Sven Giegold

Interview in der SZ: Den Wildwuchs eindämmen

Erschienen in der Süddeutschen Zeitung vom 25.11.2011

‚Den Wildwuchs eindämmen‘

Im EU-Parlament gibt es Pläne, Indexfonds strenger zu regulieren

Die Geschäfte mit börsengehandelten Indexfonds (ETF) könnten demnächst auf EU-Ebene strenger reguliert werden, kündigt Sven Giegold, der Finanzexperte der Grünen im Europaparlament, im Gespräch an. Dabei erklärt der EU-Parlamentarier und Mitbegründer der Organisation finanzwatch.org, warum Indexfonds riskant sein können und welchen Einfluss der UBS-Skandal auf die künftige Finanzmarktregulierung hat.

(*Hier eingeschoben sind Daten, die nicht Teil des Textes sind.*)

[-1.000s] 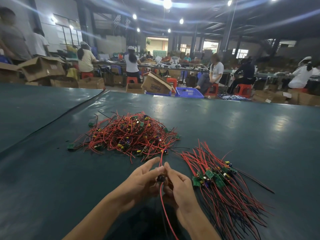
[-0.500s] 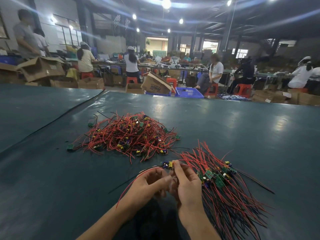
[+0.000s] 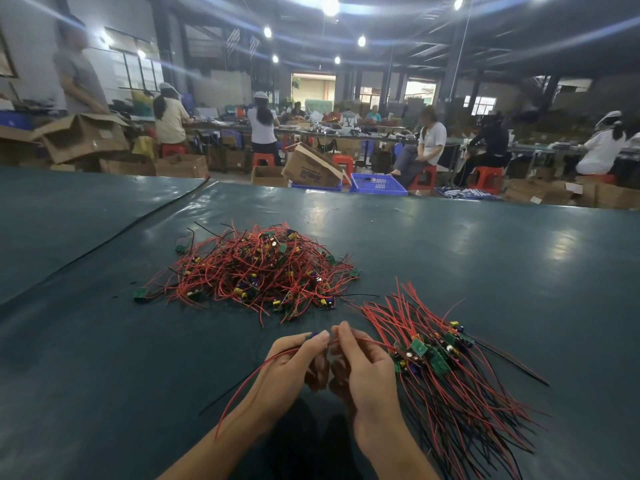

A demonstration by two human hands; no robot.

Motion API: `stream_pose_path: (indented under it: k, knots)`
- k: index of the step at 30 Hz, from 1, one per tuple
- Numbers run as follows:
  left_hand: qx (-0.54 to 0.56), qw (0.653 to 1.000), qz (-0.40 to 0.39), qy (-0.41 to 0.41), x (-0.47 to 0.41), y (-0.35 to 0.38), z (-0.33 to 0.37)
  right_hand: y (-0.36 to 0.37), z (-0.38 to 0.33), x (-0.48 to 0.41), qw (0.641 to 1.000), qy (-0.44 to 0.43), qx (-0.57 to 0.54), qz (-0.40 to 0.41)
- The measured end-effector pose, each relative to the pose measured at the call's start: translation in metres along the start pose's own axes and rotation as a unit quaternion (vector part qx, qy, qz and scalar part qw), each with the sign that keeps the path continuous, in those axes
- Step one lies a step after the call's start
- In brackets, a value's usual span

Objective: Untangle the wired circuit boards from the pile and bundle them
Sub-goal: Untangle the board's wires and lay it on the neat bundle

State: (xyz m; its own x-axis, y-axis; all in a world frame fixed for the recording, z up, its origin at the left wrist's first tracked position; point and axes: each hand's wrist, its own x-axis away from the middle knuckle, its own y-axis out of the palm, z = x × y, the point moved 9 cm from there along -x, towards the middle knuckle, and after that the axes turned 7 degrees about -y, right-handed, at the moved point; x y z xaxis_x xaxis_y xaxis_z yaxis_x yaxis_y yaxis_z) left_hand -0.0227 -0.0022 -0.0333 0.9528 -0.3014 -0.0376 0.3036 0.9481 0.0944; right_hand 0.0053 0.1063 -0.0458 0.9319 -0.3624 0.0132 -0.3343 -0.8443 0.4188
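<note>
The wired circuit board was mostly hidden by fingertips, above the green table between the tangled pile and the fanned bundle. Print on a tipped cardboard box beyond was too blurred to read. The left hand and right hand both pinched it, fingers curled, red wires trailing either side.

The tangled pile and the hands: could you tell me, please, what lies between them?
In the head view, just bare green table cover, crossed by a few red wire ends trailing from the pile toward the left hand and right hand.
</note>
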Motion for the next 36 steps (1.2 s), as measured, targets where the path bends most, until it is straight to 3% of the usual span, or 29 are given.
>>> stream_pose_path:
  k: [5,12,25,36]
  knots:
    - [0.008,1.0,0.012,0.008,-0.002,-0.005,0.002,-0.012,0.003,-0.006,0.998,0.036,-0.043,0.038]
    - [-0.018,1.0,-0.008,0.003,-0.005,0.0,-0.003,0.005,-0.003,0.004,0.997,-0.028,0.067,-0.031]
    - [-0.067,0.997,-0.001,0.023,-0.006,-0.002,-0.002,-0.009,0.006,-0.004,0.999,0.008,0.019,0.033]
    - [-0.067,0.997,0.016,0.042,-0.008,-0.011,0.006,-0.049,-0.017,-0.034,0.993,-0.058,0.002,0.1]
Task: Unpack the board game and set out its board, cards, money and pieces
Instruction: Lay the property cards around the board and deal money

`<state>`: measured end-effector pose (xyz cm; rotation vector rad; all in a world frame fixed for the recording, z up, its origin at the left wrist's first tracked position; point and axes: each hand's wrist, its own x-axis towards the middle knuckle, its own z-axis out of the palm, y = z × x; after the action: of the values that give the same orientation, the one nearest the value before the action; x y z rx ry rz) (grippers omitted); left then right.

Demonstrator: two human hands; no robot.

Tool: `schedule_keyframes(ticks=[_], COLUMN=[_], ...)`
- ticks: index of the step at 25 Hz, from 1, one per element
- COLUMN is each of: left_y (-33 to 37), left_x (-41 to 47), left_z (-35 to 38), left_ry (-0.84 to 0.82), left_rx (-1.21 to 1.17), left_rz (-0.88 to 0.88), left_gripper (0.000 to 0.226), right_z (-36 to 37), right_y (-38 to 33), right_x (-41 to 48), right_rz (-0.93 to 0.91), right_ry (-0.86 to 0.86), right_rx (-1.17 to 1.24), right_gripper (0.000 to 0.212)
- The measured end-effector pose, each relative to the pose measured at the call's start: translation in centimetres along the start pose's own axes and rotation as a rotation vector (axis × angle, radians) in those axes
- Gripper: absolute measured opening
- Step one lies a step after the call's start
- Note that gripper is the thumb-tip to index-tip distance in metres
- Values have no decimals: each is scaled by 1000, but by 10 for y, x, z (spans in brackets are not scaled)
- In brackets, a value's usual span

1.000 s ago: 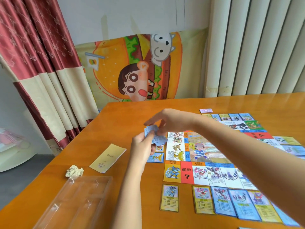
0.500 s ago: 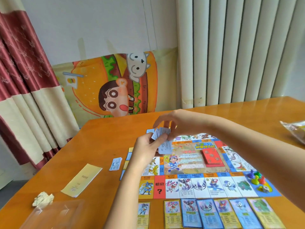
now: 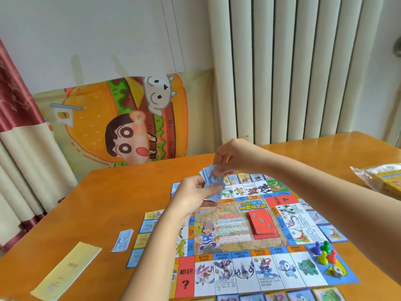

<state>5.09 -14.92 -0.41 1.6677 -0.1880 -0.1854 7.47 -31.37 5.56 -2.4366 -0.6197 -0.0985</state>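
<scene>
Along the near edge of the game board point(image 3: 249, 268), a row of property cards point(image 3: 280, 297) is laid face up. At least five can be counted before they are cut off by the frame. On the board's near right corner, four pawns point(image 3: 324, 253) (blue, green, yellow, red) and one die point(image 3: 337, 273) are gathered.

Left of the board, one yellow leaflet point(image 3: 65, 270) and one pile of blue notes point(image 3: 123, 241) lie on the bench point(image 3: 104, 203). Four edge cards point(image 3: 142, 237) are lined up just beside the board's left side. One red chance deck point(image 3: 262, 222) is placed on the board's centre.

Above the board's far left corner, a fan of banknotes point(image 3: 209, 174) is held in the left hand point(image 3: 195, 192), whose fingers are curled round it. A single note is pinched by the fingers of the right hand point(image 3: 232, 157). Beyond the board's far right side lies one plastic bag point(image 3: 377, 179).

Board, pieces and chance deck are judged set out. The money is judged only begun, with most of it yet to be dealt into piles.
</scene>
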Motion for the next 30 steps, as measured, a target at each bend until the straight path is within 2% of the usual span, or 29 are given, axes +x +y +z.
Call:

SZ: Herr Giegold, vor kurzem wurde bekannt, dass ein Händler der Schweizer Bank UBS 2,3 Milliarden Dollar verzockt hat. Was haben Sie gedacht, als Sie davon erfahren haben?

Giegold: Dass es mit den Reformen des Finanzmarkts noch nicht so weit her ist. Die Argumente derjenigen, die immer noch behaupten, die Finanzmarktakteure hätten gelernt, sind damit wieder einmal widerlegt.

SZ: War der UBS-Skandal auch Thema in den entsprechenden EU-Gremien oder ging man da zur Tagespolitik über?

Giegold: Sicher ist man da zur Tagespolitik übergegangen, aber der Fall prägt die Debatten und wird auch bei der weiteren Finanzmarktregulierung Thema sein. Mit der sogenannten Finanzmarktrichtlinie Mifid hat die EU-Kommission nun unter anderem Vorschläge für eine ganz klare Beschränkung des Hochfrequenzhandels gemacht. Das sind schon weitreichende Schritte, die nicht direkt mit dem UBS-Skandal zu tun haben, aber deutlich machen, dass die Debatte sich geändert hat. Rechtfertigen muss sich nun, wer nicht regulieren will.

SZ: Im Grunde bringen alle ETF-Anbieter immer noch komplexere Produkte auf den Markt. Kommt da die Politik mit der Regulierung überhaupt noch hinterher?

Giegold: Die Politik läuft da zwangsläufig den Produktinnovationen hinterher. Wir werden da aber in Rahmen der Finanzmarktrichtlinie zu UCITS (Investmentfonds) nachsteuern und zumindest hier den Wildwuchs im Bereich von ETF eindämmen. Grundsätzlich halte ich ETF für ein sehr gutes und sympathisches Produkt. Die Fonds bilden einfach einen Index nach und die Gebühren sind niedrig. Es gibt aber auch Kritik.

SZ: Zum Beispiel?

Giegold: Beispielsweise gibt es eine große Verwirrung bei den Begriffen der Produkte. Da werden manche Produkte als Indexfonds verkauft, obwohl der Anleger in Wirklichkeit auch andere Risiken eingeht. Die Kunden denken, sie kaufen einen Fonds, der nur einen Index abbildet. Tatsächlich liegen in dem Fonds aber statt den im Index vertretenen Papieren Derivate, von denen sie nichts wissen. Da werden zunehmend Äpfel als Birnen verkauft.

SZ: Der Name wird auch für komplexe Produkte verwendet wie etwa Swapbasierte ETF. Sollte es auf EU-Ebene ein Verbot für solche Swaps geben?

Giegold: Ein Verbot halte ich nicht für sinnvoll, aber es muss klar sein, was verkauft wird. Eigentlich sind ETFs ja für den Endverbraucher eine gute Idee. Da aber viele Anbieter auf dem Markt sind, sind deren Gewinnmargen gesunken, so dass sich die Anbieter immer komplexere Produkte ausgedacht haben, die dem Kunden nichts nützen.

SZ: Die Produktblätter von ETF sind für Kunden oft unverständlich. Gibt es da bald Hoffnung auf Besserung?

Giegold: Wir bekommen einheitliche und einfache Produktinformationsblätter, Anlageklasse für Anlageklasse. Im Rahmen von UCITS wird das kommen. Auch die Anlageberatung soll transparenter werden.

SZ: Wie wollen Sie das erreichen?

Giegold: Viele Anlageberater empfehlen riskante Produkte, weil sie dafür eine Provision erhalten oder weil die Produkte aus dem eigenen Haus stammen. Die Produktentwicklung und der Vertrieb sollte daher nicht in einer Hand sein. Mit einer solchen Trennung und einem Verbot von Provisionen wird die Anlageberatung im Interesse des Kunden erfolgen.